エキサイティングな営みをしたいという気持ちで、エキサイティングな営みをサポートしたいという気持ちであるのだが、気持ちの上でずれを感じるときがある。研究書を出したいと問い合わせる方の一部に、「いつまで、いくらでできますか」と聞かれる方があって、私としては落ち込んでしまう。落ち込む理由は、ささやかな私の自尊心を傷つけるからだともいえる。小さな自尊心というのは、その質問の内容が、「既製品の発注」についてだからだ。マクドナルドなら、3分以内にお作りしますとか、その商品は3分お待ちいただきますというだろう。(速いことが商品の価値のひとつだから当然である)でも、お蕎麦屋さんで、注文するときに何分かかりますかというだろうか?「既製品の発注」ということをいいかえると「ファーストフードの注文」と言ってもよいだろう。エキサイティングなことをしたいという気持ちとそれは遠い。

もちろん、できている本を読者に届ける時には、決まった時間で届けられるのが望ましい。しかし、これから作る場合、「いつまで、いくらでできますか」ということがもっとも優先的な質問ではないはずである。自尊心の問題というとらえかたからするとそれは、私の問題に過ぎない。『ワクワク系で10倍幸せに仕事をする』を読んで思ったのは、自分の大切な本を作るとても貴重な経験であるのにもかかわらず「ファーストフードの注文」ということは、作ろうと思っている方も、せっかくの機会を作り上げられたマスセールスで作られる自動車を買うことよりも、重要視していないためではないのか。デパートであるいはユニクロのような既製服の店で、服を買うときと自分の服を仕立ててもらうときではどっちが気持ちがよいだろうか。後者の場合をほとんど想像できなくなっているせいかもしれないが、既製服の注文のように、「いつまでに裾上げができますか、それはいくらですか」といいたくなってしまうのかもしれない。
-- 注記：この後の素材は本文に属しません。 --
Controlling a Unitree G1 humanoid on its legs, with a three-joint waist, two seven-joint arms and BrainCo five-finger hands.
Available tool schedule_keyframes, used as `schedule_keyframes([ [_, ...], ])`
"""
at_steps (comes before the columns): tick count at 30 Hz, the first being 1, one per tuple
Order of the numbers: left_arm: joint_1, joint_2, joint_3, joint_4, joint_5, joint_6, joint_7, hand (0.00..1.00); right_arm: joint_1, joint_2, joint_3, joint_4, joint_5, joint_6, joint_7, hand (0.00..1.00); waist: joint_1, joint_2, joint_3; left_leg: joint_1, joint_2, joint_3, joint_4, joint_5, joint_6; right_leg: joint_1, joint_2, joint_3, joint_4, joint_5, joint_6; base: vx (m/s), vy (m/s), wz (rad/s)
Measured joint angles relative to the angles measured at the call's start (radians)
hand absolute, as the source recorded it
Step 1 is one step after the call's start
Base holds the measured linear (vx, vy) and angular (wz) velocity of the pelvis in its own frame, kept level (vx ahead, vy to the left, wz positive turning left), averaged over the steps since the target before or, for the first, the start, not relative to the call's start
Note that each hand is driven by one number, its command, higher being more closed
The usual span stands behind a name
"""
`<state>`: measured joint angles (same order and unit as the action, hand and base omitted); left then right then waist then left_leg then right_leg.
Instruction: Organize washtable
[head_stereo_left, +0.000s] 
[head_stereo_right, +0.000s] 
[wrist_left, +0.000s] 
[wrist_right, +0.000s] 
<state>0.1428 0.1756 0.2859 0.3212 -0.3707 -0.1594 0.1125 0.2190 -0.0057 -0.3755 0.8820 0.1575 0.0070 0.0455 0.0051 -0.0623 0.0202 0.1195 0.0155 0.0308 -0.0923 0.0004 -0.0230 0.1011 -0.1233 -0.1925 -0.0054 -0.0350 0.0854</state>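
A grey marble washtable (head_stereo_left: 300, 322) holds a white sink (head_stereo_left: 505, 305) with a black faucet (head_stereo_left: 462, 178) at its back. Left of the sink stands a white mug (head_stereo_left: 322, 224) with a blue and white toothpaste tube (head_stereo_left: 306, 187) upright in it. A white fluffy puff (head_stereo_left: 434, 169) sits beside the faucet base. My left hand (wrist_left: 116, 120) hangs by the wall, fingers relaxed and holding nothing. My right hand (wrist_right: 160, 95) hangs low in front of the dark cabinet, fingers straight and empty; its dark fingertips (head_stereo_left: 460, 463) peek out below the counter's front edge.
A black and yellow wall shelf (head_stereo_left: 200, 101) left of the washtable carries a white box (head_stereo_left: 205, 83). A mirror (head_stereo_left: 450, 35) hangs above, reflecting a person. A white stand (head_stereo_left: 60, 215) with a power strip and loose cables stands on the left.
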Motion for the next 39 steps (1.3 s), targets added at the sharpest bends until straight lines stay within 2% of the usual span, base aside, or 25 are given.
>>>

本はしかも自分のオリジナルの思考、思想、考え方、体験をかたちにするものなのである。注文用紙に書き込むように作ると思うのはつまらないのではないだろうか?自分の家をたてるのであっても、たいていの場合はパーツの組み合わせであったりする、自由に選んでいるかもしれないが、もともとの素材は先に用意されているのである。自宅の建て替えに4ヶ月でできる場合も、本はもっと時間がかかるのである。自分の頭の中の独自な内容をかたちにするから。
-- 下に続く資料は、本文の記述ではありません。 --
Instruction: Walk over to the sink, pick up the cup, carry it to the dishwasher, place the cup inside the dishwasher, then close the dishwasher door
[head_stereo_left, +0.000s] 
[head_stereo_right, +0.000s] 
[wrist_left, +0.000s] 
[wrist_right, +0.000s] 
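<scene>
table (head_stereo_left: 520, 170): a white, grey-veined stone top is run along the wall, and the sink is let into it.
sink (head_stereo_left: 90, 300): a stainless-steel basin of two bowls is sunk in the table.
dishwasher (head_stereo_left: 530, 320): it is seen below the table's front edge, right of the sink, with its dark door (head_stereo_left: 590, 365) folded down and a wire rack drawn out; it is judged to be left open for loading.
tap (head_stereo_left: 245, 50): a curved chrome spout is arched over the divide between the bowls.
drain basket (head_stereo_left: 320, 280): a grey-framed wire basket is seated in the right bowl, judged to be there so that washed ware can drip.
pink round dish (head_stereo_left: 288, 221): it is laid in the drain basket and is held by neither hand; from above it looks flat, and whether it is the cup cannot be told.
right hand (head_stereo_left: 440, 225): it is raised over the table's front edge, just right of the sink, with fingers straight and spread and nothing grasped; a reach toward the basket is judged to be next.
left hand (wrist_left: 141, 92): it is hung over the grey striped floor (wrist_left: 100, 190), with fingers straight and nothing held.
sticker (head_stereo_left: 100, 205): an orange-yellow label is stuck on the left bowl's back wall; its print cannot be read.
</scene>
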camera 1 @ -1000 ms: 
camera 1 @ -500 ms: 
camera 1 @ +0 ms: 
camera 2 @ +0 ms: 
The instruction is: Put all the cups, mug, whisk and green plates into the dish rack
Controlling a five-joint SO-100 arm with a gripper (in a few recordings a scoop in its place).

『ワクワク系で10倍幸せに仕事をする』で思ったのは、本を作ることを書き手にとっても「ファーストフードの注文」ではなく、「ワクワクする自分の本を作ること」にどうにかして変えることではないだろうか。自費出版の場合には、むしろそのような気持ちがあるのに、研究者の側にないというのは不思議なことである。我々は自費出版の出版社ではないから、お互いのやりとりの中で作っていきたいと思っている。原稿を入れた、いつまでに本にできるではない。
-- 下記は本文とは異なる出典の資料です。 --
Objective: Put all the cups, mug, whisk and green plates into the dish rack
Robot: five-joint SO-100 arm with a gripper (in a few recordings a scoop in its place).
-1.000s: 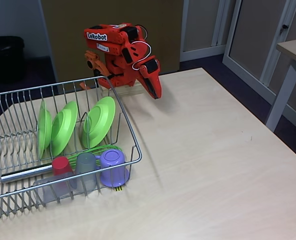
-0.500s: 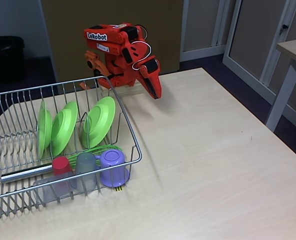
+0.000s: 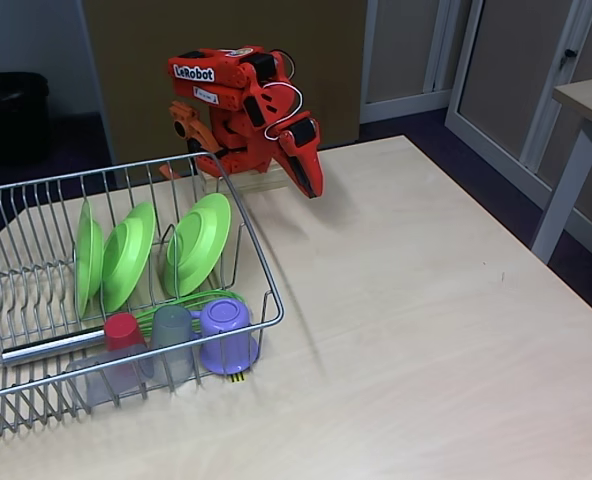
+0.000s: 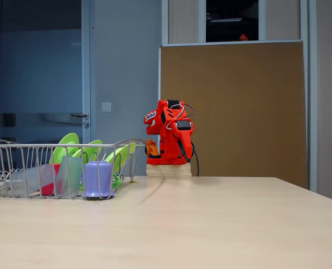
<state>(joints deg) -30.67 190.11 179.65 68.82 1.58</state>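
pale woodgrain table (image 3: 426, 300) bears a wire dish rack (image 3: 261, 290) of glossy round green plates (image 3: 198, 243).

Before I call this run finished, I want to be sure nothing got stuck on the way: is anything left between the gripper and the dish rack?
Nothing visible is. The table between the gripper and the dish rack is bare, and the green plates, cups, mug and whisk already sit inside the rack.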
数年に1回購入する「エアコン」の購入するときの気持ちではなく、自宅を作ることも越えて、結婚式のようなうれしさを本作りに作り出したい。これは、普通のことだろう。研究者ではなくても、書く人は、先人たちの研究や行動、ことばなどを学び、今度は、そのお返しをするということなのだ。新しい成果や考えを、投げ返し、世の中に「ある」ようにする営みなのである。住宅は、壊されてしまうかもしれないが、残されたことばはずっと残り、影響を与え続ける。その本によって、直接は知らない人とのネットワークができる。これはまさにワクワクする経験だ。かつて子供だった時に、学校で配られる教科書をはじめて開くときに新しい教科書のにおいをかがなかっただろうか。読むだけではなく、世に開くという行為にさらにワクワクするきもちが生まれることは不思議なことではない。であるならば、そのような普通のことが、本が当たり前のものであるという社会的な雰囲気の中で感動するオーラがはげてきていると思われているだろうが、本質的に心躍ることであるはずだから、それを再生することは、難しくもないことだろうと思う。

これは、本を出す側だけではなく、読む側としても本を読むときにワクワクするような本を出すこと。それができれば、研究はより盛んになり、活気があふれ、研究自体がより前進していくことになるだろう。研究自体がワクワクした本来のあり方になるのではないだろうか。